▶ Work to be completed
Give again, word for word, each line below starting at the one that contains "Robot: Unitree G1" and ending at the one that contains "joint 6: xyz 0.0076".
[Start of Attachment]
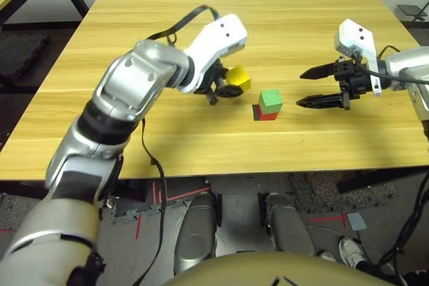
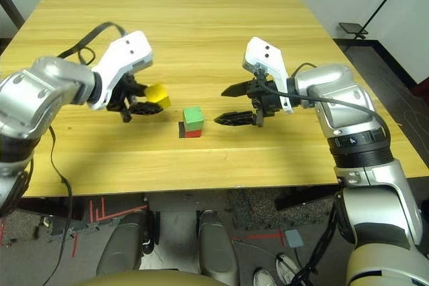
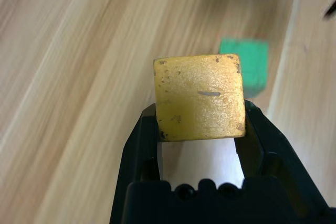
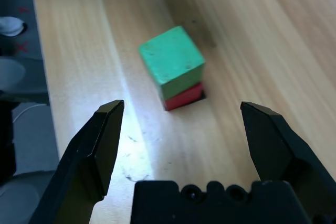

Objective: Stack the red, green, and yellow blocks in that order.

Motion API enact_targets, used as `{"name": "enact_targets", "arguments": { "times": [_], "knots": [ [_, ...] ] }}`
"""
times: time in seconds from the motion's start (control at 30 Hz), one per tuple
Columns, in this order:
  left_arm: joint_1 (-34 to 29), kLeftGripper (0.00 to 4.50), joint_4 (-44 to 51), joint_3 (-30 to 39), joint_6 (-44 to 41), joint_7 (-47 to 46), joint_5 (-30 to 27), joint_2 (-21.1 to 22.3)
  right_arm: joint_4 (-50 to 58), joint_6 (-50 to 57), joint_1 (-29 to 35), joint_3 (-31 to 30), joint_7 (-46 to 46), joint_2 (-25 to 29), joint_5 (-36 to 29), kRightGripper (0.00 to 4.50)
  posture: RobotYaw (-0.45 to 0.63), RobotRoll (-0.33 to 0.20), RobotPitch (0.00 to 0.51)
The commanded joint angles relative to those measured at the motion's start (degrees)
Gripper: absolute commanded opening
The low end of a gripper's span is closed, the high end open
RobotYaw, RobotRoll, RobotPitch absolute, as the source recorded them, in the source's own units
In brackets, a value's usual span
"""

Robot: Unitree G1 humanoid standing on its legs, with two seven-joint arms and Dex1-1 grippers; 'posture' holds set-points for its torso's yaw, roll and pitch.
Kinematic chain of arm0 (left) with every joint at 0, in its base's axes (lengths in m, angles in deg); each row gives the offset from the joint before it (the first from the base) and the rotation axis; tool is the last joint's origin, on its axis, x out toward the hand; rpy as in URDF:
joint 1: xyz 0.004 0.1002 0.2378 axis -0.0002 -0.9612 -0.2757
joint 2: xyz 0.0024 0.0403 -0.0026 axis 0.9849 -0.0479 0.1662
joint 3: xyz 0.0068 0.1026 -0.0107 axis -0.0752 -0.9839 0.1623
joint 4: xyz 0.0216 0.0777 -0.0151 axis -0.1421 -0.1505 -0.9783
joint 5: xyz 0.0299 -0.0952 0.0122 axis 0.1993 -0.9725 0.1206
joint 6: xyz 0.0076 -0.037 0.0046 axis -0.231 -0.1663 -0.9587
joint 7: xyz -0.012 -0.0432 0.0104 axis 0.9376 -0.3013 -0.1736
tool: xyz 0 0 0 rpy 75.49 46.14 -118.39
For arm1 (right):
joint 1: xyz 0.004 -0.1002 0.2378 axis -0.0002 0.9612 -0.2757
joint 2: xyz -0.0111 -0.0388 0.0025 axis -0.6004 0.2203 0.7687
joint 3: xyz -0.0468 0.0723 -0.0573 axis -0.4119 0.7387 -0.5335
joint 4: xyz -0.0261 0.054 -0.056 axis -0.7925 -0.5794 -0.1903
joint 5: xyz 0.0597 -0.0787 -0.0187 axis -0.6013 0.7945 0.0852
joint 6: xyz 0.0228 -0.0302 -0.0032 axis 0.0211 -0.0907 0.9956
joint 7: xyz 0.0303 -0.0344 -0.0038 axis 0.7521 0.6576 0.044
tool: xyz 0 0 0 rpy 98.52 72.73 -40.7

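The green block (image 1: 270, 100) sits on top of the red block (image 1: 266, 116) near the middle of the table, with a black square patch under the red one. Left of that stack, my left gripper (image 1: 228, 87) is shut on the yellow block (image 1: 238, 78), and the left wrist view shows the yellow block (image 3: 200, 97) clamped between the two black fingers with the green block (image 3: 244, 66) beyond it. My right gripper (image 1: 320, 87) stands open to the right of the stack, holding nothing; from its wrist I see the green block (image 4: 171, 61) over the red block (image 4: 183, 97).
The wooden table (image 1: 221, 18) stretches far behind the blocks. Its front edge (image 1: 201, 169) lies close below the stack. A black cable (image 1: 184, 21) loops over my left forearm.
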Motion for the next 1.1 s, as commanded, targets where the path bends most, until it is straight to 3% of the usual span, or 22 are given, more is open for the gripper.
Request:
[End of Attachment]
▶ Your solution
Robot: Unitree G1 humanoid standing on its legs, with two seven-joint arms and Dex1-1 grippers; 'posture' holds set-points for its torso's yaw, roll and pitch.
Kinematic chain of arm0 (left) with every joint at 0, in its base's axes (lengths in m, angles in deg); each row gives the offset from the joint before it (the first from the base) and the rotation axis; tool is the last joint's origin, on its axis, x out toward the hand; rpy as in URDF:
joint 1: xyz 0.004 0.1002 0.2378 axis -0.0002 -0.9612 -0.2757
joint 2: xyz 0.0024 0.0403 -0.0026 axis 0.9849 -0.0479 0.1662
joint 3: xyz 0.0068 0.1026 -0.0107 axis -0.0752 -0.9839 0.1623
joint 4: xyz 0.0216 0.0777 -0.0151 axis -0.1421 -0.1505 -0.9783
joint 5: xyz 0.0299 -0.0952 0.0122 axis 0.1993 -0.9725 0.1206
joint 6: xyz 0.0076 -0.037 0.0046 axis -0.231 -0.1663 -0.9587

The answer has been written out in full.